The iptables man pages say:
"nat This table is consulted when a packet that creates a new connec-
tion is encountered. It consists of three built-ins: PREROUTING
(for altering packets as soon as they come in), OUTPUT (for
altering locally-generated packets before routing), and
POSTROUTING (for altering packets as they are about to go
out)."
The same tell us the well-known documentation, as for example the Oskar
Andreasson tutorial of iptables.
The following web page also helped me:
http://www.linux-bulgaria.org/lug-bg-list/archive/2003/Jun/0253.html
Note that "!" cannot use with owner module then, I reverted the rule.
As you will think, do nat, transparent proxy and firewalling over itself is
not so useful.
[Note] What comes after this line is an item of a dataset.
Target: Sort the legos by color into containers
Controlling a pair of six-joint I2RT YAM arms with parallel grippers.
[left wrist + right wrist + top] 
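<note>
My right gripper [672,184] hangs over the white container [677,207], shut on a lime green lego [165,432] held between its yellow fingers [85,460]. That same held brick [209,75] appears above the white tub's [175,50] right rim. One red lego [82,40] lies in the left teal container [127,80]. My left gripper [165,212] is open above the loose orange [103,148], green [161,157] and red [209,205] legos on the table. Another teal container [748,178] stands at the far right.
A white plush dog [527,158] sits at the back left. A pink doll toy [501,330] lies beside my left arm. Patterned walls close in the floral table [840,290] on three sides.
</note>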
But I think that is interesting to learn a little more about
the iptables and squid proxy-cache.
Also, Henrik has said that it neccesary an special kernel option. I could
include the running kernel config (but the size is 50 kb, and I don't know if
attachments are allowed in this mailing but the lsmod output is:
Module Size Used by Not tainted
lp 8160 0
parport_pc 25544 1
parport 34472 1 [lp parport_pc]
i810_audio 25692 2
ac97_codec 15828 0 [i810_audio]
soundcore 6340 0 [i810_audio]
af_packet 14856 1 (autoclean)
sr_mod 19384 2 (autoclean)
floppy 55932 2
ipt_owner 1944 1 (autoclean)
iptable_nat 20814 1 (autoclean)
ip_conntrack 26468 1 (autoclean) [iptable_nat]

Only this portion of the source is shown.